A stinging indictment of a Brooklyn-based home-health-care company in this week’s Village Voice shines a spotlight on its Jewish principal — and the two “wily operatives out of Williamsburg’s Orthodox Jewish community” who have apparently abetted his “routine looting of public resources.”
The “misnamed” Excellent Home Care Services “has been happily pillaging state coffers for years without interference,” writes Voice investigative reporter Tom Robbins in the article, titled, “The Sick Looting of Home Health Care.” While the backstory gets complicated, Robbins lays out a byzantine account of how the company allegedly lied about its stated mission to serve special-needs patients — but continued to bill government programs like Medicaid and Medicare.

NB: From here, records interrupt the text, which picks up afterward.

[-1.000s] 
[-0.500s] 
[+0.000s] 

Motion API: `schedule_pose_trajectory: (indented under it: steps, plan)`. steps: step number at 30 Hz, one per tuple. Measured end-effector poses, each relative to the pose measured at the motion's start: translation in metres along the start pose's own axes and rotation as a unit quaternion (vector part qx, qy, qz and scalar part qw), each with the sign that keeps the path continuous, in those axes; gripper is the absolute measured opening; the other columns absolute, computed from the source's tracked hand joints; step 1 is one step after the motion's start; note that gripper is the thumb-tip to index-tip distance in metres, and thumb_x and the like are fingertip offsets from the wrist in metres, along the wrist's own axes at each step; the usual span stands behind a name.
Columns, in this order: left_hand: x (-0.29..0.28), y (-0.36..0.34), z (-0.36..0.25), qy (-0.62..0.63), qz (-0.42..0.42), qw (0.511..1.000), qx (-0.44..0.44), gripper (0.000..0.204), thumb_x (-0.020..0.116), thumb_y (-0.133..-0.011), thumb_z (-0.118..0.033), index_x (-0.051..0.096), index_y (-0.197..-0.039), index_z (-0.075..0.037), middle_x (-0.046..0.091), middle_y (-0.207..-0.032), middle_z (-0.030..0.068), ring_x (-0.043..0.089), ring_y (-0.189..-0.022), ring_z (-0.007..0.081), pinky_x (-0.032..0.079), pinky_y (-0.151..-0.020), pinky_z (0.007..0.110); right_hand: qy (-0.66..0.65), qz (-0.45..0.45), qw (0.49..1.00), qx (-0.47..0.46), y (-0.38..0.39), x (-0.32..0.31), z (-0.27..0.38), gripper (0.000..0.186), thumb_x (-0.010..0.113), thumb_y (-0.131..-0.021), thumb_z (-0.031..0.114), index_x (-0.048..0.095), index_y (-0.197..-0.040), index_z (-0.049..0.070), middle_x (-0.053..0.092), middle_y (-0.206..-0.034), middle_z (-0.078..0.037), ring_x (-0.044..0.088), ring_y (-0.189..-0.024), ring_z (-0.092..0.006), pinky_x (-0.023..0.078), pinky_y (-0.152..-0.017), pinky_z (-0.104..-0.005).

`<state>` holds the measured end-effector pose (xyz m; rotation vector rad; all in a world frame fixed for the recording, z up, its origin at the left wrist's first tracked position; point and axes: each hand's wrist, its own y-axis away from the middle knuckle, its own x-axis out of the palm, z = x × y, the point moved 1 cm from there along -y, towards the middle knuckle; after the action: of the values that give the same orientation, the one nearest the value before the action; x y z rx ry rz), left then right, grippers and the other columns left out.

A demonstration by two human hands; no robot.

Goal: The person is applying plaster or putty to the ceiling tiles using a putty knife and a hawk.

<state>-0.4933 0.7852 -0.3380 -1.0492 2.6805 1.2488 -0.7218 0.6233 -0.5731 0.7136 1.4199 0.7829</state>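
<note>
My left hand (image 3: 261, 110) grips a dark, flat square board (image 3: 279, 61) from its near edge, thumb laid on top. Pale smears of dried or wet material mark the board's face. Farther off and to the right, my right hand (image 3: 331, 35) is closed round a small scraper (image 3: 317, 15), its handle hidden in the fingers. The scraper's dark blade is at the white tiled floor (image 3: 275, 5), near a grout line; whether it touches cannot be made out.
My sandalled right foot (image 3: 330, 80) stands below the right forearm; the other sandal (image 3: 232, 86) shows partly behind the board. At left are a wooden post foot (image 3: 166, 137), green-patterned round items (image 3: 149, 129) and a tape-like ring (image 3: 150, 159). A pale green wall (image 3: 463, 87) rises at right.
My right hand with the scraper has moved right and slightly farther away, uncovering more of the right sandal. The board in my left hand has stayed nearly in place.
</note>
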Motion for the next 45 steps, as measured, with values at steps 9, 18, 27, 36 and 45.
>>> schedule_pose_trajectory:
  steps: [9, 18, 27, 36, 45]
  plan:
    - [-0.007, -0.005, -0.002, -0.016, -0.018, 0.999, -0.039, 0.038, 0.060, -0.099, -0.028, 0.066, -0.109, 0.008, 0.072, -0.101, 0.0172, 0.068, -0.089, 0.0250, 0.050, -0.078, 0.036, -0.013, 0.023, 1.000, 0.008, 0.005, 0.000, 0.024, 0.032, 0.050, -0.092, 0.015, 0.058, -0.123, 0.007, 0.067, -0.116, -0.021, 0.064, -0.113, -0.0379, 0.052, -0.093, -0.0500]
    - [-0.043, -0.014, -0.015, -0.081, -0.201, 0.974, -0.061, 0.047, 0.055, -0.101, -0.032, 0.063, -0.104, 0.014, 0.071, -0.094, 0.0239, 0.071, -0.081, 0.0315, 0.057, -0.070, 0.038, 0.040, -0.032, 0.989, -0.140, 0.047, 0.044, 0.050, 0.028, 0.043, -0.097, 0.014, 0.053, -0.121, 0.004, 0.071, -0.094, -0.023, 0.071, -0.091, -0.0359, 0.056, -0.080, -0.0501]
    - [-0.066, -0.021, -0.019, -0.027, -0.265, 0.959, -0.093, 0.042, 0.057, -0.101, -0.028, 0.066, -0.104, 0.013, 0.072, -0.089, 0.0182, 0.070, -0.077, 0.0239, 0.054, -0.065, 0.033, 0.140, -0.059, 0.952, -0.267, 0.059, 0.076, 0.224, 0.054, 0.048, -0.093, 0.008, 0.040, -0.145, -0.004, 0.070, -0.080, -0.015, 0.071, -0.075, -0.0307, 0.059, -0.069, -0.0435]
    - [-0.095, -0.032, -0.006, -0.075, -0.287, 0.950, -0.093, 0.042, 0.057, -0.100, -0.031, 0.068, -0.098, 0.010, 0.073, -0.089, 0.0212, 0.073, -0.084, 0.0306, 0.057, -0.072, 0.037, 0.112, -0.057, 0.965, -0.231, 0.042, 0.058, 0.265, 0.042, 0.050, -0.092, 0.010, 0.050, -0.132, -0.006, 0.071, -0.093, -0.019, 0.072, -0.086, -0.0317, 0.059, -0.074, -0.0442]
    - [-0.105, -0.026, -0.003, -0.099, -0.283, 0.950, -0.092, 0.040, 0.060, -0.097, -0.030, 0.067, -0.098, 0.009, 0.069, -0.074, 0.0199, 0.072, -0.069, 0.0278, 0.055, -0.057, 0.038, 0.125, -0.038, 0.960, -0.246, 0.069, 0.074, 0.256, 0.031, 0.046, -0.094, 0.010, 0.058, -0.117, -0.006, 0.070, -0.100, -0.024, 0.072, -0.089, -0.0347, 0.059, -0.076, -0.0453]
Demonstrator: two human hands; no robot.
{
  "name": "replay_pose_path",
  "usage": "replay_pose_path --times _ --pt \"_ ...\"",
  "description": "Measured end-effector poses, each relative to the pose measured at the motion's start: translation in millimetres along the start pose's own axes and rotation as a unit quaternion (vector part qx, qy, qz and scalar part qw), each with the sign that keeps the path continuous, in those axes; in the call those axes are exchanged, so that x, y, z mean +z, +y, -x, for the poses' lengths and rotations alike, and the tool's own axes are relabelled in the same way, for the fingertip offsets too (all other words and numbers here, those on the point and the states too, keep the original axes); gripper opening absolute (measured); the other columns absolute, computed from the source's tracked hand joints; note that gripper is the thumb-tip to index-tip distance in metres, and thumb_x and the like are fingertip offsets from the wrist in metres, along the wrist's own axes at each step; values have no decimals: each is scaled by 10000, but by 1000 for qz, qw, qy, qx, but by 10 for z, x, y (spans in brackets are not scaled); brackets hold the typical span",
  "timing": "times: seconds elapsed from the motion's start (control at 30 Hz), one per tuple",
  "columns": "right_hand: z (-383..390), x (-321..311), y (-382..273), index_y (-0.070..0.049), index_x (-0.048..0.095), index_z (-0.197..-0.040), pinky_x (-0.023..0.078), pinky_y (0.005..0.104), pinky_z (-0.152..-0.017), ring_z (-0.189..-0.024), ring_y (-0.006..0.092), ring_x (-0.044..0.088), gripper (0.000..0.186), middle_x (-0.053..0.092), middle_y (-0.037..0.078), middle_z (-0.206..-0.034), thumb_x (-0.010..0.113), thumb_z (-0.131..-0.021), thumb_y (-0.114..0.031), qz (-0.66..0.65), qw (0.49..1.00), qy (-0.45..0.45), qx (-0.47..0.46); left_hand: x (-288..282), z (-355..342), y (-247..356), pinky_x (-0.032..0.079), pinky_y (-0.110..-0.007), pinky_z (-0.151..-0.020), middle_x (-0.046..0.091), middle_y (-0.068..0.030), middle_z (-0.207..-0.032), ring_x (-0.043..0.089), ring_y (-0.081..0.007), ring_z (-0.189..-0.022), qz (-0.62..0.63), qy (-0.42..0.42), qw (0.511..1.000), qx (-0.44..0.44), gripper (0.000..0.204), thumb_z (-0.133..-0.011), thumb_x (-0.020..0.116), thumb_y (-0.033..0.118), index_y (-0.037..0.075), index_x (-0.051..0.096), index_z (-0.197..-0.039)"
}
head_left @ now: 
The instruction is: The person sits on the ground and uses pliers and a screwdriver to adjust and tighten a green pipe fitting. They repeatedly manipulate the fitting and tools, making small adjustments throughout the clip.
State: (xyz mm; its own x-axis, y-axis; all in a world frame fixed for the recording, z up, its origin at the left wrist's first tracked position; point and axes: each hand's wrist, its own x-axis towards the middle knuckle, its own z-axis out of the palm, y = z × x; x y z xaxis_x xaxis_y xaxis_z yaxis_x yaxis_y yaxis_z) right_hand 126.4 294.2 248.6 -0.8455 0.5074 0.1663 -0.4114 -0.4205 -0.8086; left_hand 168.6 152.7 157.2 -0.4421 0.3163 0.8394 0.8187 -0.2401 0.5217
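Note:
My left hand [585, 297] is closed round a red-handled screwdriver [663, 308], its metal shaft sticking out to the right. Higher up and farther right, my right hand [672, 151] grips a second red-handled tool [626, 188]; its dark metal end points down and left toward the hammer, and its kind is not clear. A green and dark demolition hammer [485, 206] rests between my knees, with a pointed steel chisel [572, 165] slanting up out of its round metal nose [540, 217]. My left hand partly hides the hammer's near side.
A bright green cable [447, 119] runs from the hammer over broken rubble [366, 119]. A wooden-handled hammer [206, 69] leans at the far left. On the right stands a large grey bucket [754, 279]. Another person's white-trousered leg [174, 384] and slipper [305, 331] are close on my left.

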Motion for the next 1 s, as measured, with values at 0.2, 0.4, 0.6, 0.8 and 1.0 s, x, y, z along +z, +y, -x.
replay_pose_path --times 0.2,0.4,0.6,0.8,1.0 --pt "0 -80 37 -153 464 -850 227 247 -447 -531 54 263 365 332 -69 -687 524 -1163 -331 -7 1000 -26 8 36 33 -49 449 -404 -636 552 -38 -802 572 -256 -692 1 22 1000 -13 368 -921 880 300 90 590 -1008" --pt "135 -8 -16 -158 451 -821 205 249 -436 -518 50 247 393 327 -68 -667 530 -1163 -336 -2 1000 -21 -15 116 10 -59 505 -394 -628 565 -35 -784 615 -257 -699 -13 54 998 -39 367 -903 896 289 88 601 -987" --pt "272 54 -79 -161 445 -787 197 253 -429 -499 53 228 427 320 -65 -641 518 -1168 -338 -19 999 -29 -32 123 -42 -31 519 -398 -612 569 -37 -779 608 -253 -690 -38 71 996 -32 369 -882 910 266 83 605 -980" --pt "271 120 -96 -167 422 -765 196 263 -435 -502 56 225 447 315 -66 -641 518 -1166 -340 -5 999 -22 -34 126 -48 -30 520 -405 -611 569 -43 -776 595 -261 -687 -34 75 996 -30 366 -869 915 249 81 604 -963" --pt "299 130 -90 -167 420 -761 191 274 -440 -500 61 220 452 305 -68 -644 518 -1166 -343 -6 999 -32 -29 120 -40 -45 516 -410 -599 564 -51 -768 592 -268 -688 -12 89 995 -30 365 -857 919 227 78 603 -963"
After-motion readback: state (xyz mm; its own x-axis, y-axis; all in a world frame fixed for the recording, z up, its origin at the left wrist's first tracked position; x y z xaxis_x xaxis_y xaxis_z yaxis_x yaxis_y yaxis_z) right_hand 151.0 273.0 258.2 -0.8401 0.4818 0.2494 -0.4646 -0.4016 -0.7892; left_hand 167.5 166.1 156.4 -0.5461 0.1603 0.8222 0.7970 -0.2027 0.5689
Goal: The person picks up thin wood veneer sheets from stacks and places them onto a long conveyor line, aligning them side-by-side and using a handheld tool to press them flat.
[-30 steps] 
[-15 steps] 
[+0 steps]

What role did the Orthodox fixers — Joseph Menczer and Joseph Goldberger — play in the Excellent adventure? They raised $500,000 for former New York governor George Pataki’s campaign, “the kind of support that cements deep friendships,” Robbins writes. “They quickly presented the new governor with a list of favors sought. One had to do with the business of supplying home care attendants for the elderly and infirm.”
At their urging, Pataki reversed a moratorium on home health care licenses issued by his predecessor, Mario Cuomo — as long as the new licenses served special-needs patients. Joseph Goldberger’s elderly father-in-law was a co-owner of Excellent, according to Robbins.
But Excellent’s mission to serve disabled New Yorkers was a “laugher,” Robbins writes. “In 2008, this needy group accounted for less than 5 percent of its patients; in 2009, just 3 percent.” Still, “earnings soared. Excellent reported $93.2 million in revenue, most of it via Medicaid, from 2007 to 2008. Gross profits were $23 million, with its two partners taking home $4 million apiece.” “This is how Excellent Home Care came to be,” Robbins writes. “And if its operators told a single word of truth about their actual intentions, it does not appear in any record.”
Excellent’s license is now up for review. Susan Regan, an attorney on the state’s review board who raised alarms about the company as far back as 1998, agreed with Robbins’ assessment of the company. “I think that was their intention from the beginning,” she said. “I want to revoke this license.
“I can’t think of a more extreme example,” Regan said. “It was essentially a fraud.”